** Dataset extract follows **
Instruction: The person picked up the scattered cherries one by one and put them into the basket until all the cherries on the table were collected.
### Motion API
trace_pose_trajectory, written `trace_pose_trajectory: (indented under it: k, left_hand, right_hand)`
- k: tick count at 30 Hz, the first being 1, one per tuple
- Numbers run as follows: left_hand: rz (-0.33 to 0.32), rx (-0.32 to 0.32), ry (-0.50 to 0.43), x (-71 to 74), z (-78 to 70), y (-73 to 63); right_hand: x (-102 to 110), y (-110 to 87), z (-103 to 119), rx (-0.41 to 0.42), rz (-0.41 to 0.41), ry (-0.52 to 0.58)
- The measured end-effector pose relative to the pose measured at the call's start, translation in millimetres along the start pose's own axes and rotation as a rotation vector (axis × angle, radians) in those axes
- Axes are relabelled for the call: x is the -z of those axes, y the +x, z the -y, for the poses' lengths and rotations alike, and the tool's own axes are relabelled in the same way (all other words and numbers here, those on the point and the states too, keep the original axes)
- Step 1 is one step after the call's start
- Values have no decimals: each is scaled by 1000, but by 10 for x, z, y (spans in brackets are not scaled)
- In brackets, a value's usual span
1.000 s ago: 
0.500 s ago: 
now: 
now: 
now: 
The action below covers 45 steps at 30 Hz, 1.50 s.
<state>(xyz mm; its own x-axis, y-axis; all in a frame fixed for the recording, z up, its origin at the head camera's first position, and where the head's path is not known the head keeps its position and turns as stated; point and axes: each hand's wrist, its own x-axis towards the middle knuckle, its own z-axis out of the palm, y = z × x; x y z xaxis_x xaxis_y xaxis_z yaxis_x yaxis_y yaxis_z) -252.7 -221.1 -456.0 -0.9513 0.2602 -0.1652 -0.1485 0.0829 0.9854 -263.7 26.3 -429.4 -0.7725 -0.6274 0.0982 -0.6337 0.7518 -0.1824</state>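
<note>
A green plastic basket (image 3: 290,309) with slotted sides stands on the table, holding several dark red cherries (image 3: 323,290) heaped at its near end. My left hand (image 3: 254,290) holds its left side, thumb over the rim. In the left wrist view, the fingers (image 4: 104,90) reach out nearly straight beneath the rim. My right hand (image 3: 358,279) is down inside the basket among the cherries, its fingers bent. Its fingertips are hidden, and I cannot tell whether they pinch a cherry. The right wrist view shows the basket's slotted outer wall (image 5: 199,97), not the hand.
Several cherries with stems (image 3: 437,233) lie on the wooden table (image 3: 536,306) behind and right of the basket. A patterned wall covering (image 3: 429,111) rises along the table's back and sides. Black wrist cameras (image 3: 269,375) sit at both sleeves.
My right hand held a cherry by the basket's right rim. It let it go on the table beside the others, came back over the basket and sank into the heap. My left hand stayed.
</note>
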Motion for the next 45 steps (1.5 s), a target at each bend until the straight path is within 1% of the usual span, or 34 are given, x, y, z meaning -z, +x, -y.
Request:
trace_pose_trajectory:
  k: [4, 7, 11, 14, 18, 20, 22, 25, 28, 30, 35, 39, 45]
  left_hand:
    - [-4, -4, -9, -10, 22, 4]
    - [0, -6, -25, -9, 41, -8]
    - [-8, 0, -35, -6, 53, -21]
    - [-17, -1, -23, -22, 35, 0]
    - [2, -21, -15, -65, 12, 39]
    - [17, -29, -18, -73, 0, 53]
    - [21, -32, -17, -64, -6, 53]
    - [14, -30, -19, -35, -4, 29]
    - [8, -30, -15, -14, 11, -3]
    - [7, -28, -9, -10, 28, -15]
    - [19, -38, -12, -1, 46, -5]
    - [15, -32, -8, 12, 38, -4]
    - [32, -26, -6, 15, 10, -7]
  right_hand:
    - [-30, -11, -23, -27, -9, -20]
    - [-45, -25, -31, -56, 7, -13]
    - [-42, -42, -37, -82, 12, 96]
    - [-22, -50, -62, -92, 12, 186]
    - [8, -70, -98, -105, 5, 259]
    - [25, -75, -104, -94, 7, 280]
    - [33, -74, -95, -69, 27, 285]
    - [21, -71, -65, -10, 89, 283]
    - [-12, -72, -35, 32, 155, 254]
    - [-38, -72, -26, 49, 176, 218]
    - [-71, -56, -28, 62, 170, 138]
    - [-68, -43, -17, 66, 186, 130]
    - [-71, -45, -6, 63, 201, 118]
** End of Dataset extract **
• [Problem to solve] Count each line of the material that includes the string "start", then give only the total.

• [Solution to the problem] 2